* [Task brief] Return the lines of the data below in which the string "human" occurs.

* [Information shown]
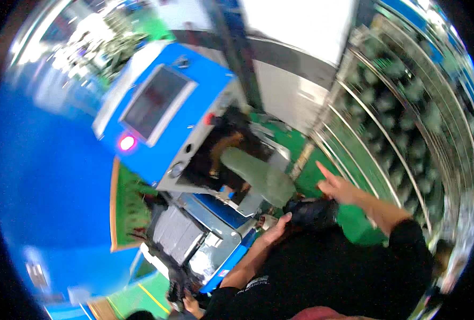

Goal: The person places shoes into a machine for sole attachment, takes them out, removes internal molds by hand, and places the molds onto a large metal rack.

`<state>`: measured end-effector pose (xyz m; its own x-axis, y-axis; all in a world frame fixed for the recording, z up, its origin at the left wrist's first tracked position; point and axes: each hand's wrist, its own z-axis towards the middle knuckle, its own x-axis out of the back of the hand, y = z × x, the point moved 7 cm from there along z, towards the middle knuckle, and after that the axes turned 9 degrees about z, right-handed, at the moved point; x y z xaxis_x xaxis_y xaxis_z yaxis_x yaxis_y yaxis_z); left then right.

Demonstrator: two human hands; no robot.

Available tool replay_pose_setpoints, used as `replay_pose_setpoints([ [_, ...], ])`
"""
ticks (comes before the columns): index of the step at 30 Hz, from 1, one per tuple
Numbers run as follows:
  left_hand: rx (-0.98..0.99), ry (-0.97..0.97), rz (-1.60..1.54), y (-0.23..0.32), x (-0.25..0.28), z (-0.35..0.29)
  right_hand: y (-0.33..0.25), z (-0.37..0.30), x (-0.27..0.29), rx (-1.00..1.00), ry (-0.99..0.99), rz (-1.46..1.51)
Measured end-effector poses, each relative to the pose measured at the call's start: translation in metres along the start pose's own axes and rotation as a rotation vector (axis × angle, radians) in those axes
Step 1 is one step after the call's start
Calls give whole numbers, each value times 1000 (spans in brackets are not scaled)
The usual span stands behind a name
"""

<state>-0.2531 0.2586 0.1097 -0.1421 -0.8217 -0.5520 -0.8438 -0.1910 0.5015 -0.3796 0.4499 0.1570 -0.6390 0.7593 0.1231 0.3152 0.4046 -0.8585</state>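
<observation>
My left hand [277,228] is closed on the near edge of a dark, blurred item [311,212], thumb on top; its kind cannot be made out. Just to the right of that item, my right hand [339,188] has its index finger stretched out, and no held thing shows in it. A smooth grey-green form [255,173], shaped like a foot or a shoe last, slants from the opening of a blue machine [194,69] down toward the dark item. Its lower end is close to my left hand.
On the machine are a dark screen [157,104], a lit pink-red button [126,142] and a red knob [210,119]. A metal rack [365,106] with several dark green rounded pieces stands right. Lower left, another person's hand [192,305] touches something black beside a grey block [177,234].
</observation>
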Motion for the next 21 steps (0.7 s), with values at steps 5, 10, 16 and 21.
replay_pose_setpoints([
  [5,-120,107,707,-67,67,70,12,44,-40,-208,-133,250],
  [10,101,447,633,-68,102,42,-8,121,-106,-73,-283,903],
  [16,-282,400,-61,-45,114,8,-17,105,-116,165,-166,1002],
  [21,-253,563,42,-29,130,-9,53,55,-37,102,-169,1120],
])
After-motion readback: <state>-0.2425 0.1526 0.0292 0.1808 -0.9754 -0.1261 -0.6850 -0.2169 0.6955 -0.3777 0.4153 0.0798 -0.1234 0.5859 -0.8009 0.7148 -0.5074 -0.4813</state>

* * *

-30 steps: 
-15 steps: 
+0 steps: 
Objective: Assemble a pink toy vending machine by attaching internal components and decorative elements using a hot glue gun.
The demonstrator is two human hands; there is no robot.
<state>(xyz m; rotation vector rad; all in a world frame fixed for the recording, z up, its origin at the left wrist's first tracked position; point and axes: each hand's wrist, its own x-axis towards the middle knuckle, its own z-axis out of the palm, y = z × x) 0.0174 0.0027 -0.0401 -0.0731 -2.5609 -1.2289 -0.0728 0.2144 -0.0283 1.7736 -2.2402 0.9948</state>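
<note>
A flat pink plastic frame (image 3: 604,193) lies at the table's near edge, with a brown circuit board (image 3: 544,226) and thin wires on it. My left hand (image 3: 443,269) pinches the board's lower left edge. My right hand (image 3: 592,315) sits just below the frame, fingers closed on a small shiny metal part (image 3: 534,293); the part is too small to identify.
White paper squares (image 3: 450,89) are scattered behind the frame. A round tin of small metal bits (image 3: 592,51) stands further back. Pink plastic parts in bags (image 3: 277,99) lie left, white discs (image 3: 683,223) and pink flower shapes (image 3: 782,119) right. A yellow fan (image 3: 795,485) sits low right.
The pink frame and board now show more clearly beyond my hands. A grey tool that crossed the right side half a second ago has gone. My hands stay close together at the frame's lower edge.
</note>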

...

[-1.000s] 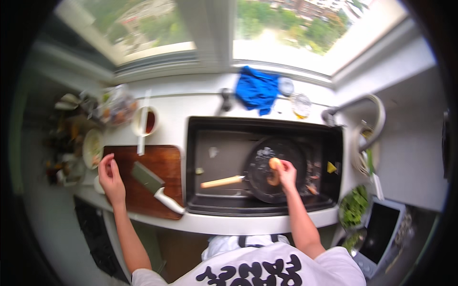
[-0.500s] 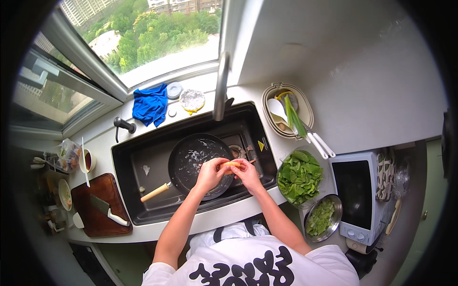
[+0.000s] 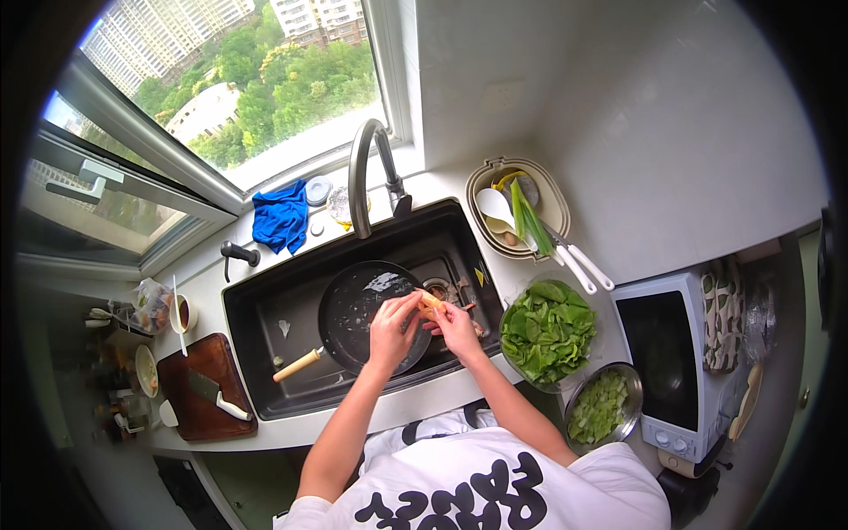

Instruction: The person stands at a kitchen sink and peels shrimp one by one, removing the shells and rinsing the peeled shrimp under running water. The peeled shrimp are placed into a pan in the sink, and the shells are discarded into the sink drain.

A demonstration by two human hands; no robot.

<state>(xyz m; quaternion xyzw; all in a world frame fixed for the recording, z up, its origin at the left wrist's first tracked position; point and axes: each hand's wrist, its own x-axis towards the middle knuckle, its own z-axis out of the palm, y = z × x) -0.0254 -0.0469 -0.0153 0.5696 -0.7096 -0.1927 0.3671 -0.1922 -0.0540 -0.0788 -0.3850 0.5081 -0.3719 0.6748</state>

* [Exercise result]
Demonstrator: two human hands; no robot.
The demonstrator is two human hands; there is no robot.
A demonstration by two human hands; no robot.

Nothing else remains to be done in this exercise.